» Work instruction: I need every line from the start of the material below up to and including the line containing "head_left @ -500", restated exactly, with the pictures omitted.
-*-
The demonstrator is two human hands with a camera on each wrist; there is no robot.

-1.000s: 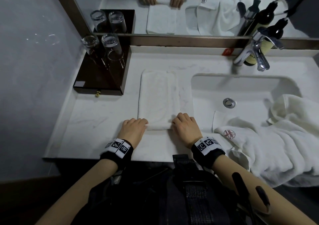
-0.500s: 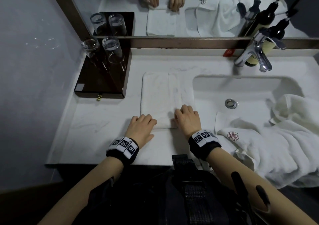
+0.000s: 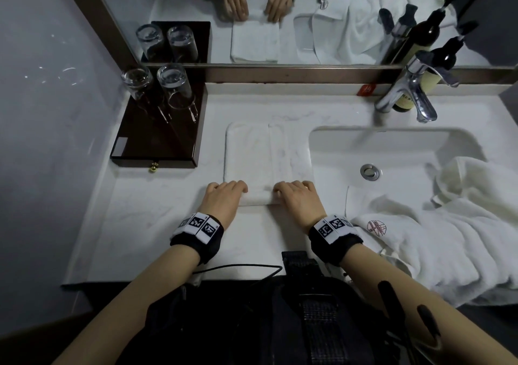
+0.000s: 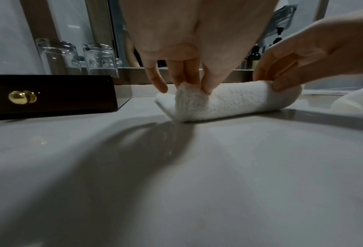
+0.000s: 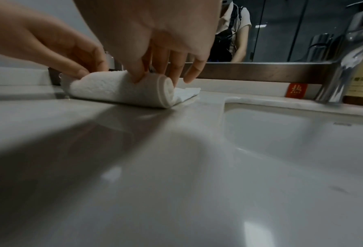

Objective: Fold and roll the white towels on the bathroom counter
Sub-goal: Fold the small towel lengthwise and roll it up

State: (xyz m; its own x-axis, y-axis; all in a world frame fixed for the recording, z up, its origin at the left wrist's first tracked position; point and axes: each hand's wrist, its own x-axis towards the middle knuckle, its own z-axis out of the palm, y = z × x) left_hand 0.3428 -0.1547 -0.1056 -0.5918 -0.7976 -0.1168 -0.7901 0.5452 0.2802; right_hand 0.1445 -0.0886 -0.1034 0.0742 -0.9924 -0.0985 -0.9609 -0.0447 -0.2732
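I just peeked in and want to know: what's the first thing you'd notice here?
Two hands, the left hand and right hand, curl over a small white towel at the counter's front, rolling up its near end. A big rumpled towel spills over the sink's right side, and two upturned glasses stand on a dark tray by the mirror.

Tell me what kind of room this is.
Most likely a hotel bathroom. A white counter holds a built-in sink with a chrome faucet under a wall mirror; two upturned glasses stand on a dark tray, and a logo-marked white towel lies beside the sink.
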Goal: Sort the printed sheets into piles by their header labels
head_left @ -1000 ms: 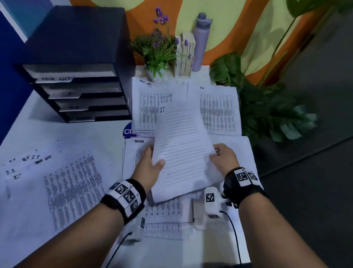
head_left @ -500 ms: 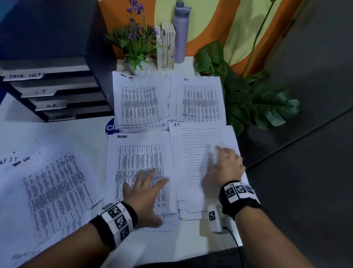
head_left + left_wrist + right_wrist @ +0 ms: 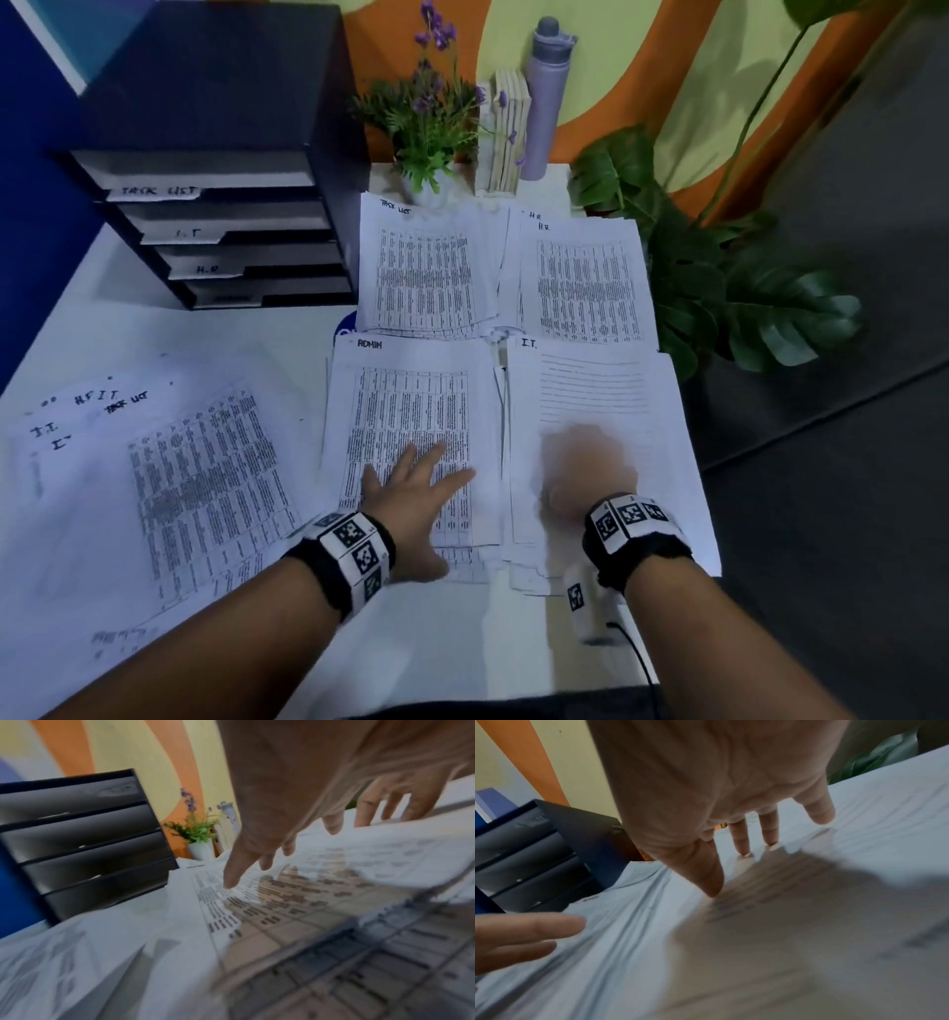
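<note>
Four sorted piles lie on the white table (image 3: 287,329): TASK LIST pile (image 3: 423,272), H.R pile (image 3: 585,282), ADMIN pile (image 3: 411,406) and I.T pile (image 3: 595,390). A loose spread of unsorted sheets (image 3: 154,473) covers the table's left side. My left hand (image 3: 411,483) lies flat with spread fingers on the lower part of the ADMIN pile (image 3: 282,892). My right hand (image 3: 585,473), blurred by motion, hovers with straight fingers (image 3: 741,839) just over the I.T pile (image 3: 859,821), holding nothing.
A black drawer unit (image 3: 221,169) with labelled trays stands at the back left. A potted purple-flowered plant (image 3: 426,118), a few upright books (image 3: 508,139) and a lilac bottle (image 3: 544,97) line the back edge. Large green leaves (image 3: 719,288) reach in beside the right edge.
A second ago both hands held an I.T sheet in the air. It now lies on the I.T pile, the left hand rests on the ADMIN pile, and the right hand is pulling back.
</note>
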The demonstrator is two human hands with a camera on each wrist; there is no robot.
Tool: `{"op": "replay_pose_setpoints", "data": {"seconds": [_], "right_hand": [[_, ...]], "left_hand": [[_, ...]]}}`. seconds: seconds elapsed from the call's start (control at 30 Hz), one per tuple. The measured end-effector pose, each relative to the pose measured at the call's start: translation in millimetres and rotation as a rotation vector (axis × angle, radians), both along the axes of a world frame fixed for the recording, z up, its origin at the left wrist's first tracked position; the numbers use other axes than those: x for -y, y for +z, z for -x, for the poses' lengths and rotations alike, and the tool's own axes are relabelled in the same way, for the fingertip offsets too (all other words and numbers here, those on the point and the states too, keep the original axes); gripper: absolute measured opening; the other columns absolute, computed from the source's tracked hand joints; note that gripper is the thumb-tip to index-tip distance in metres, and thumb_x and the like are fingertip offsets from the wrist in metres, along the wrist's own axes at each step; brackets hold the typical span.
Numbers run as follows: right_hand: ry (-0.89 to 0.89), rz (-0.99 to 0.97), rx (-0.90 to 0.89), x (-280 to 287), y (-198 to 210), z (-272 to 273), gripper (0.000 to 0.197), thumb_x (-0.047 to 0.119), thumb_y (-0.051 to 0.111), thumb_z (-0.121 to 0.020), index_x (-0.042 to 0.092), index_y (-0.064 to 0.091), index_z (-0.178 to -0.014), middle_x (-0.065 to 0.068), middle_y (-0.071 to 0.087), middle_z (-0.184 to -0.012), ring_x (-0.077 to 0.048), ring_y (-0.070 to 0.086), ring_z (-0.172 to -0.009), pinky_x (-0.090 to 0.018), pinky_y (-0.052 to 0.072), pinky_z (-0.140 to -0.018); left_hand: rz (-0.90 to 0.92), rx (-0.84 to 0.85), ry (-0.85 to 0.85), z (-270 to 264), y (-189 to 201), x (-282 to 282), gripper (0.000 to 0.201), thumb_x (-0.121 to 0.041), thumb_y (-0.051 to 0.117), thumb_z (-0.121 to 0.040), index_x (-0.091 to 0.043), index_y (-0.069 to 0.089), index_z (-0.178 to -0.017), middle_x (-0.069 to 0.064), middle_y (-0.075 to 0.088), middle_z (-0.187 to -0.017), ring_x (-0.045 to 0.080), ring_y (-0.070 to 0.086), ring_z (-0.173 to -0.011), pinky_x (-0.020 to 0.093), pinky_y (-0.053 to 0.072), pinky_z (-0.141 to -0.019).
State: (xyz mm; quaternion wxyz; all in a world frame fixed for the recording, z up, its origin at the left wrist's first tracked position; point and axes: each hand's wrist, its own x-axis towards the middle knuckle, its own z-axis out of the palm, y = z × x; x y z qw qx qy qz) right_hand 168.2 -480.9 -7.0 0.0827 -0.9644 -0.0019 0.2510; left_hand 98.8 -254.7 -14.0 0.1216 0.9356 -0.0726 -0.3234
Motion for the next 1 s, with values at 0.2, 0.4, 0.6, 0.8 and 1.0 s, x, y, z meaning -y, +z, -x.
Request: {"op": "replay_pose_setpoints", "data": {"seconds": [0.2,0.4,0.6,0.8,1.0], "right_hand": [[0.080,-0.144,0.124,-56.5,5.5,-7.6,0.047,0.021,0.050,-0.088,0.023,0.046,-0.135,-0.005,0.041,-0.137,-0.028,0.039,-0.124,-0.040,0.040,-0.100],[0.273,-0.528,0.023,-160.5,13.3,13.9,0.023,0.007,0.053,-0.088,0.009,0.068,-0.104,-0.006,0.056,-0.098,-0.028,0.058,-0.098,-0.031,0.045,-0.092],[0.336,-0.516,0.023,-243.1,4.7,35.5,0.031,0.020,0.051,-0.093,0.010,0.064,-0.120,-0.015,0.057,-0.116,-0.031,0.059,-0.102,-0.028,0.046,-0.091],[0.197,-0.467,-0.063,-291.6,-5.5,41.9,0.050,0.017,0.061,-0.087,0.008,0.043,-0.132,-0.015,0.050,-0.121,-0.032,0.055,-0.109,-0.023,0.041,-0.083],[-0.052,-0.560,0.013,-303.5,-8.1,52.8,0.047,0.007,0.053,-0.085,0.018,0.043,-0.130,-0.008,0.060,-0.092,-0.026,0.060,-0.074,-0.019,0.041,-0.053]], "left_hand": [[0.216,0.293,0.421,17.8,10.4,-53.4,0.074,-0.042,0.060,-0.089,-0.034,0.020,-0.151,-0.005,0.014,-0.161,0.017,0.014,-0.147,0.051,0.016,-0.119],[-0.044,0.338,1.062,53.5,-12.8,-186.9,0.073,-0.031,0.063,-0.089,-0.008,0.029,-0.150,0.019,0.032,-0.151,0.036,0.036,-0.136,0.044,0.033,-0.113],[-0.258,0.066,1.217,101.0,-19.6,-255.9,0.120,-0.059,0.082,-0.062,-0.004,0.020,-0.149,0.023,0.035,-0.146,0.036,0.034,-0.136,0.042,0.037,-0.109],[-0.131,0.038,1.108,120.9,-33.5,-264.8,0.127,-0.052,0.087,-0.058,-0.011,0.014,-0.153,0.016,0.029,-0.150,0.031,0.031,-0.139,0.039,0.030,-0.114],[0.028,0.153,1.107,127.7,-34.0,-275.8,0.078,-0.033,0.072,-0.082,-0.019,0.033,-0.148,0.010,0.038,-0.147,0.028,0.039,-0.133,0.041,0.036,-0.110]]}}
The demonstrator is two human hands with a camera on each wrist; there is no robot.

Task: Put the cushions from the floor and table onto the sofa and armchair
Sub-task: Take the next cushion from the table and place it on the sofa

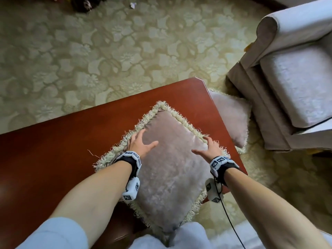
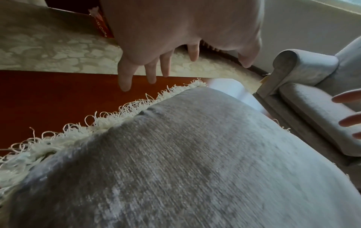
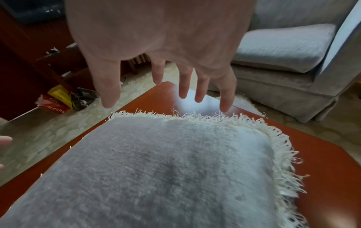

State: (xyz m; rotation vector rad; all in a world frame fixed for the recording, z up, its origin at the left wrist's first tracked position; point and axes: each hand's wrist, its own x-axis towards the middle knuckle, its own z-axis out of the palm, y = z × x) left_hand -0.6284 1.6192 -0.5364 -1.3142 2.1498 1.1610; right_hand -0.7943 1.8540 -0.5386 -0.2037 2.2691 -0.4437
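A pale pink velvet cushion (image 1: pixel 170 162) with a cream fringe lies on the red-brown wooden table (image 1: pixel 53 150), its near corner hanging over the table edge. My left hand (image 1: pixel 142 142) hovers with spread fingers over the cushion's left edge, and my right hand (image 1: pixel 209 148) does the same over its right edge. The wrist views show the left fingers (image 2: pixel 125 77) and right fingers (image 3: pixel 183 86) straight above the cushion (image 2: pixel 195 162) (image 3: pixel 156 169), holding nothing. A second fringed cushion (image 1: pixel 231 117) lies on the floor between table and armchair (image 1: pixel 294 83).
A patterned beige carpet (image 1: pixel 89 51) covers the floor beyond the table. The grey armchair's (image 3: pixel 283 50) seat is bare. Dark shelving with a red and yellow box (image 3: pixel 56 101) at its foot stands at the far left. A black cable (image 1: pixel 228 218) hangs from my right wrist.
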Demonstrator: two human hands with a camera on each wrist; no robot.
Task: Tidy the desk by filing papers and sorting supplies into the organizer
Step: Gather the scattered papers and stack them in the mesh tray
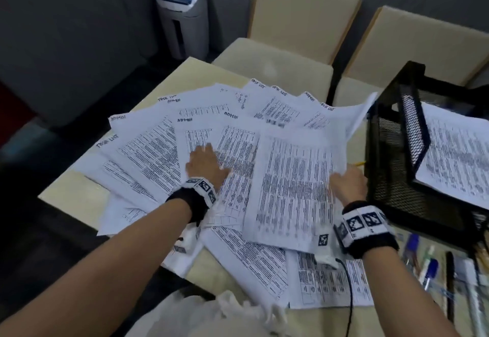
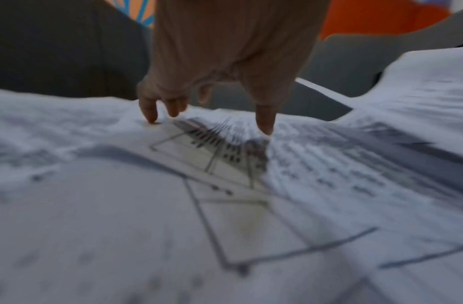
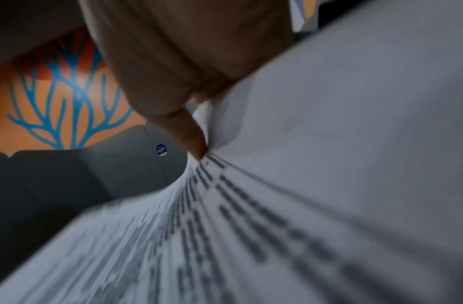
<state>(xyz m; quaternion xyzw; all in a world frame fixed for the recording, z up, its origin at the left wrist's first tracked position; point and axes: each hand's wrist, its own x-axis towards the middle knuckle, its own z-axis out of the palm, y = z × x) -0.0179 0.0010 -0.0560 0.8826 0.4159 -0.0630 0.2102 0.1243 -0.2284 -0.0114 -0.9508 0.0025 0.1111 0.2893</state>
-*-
» The completed task:
The demonstrator is two human hands with a camera on each wrist; there is no robot.

-1.000s: 
-0.500s: 
+0.000s: 
+0.000s: 
+0.000s: 

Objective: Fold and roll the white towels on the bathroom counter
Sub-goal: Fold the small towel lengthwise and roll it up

State: (xyz m; its own x-axis, y-axis; all in a world frame fixed for the recording, z up, its origin at the left wrist's first tracked position; point and axes: each hand's wrist, its own x-axis towards the middle knuckle, its own z-axis out of the palm, y = z × x) left_hand 0.3428 -0.1547 -0.1056 -0.5918 -0.7976 -0.1168 -0.7901 0.5452 0.2802; right_hand 0.1445 -0.0886 -0.1034 0.0742 -0.9924 -0.0985 -0.9609 -0.0447 -0.2732
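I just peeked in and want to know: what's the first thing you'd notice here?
Two hands, the left hand and right hand, curl over a small white towel at the counter's front, rolling up its near end. A big rumpled towel spills over the sink's right side, and two upturned glasses stand on a dark tray by the mirror.

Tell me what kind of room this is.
Most likely a hotel bathroom. A white counter holds a built-in sink with a chrome faucet under a wall mirror; two upturned glasses stand on a dark tray, and a logo-marked white towel lies beside the sink.
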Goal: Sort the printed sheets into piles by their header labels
head_left @ -1000 ms: 
head_left @ -500 ms: 

That completes the answer to the exercise.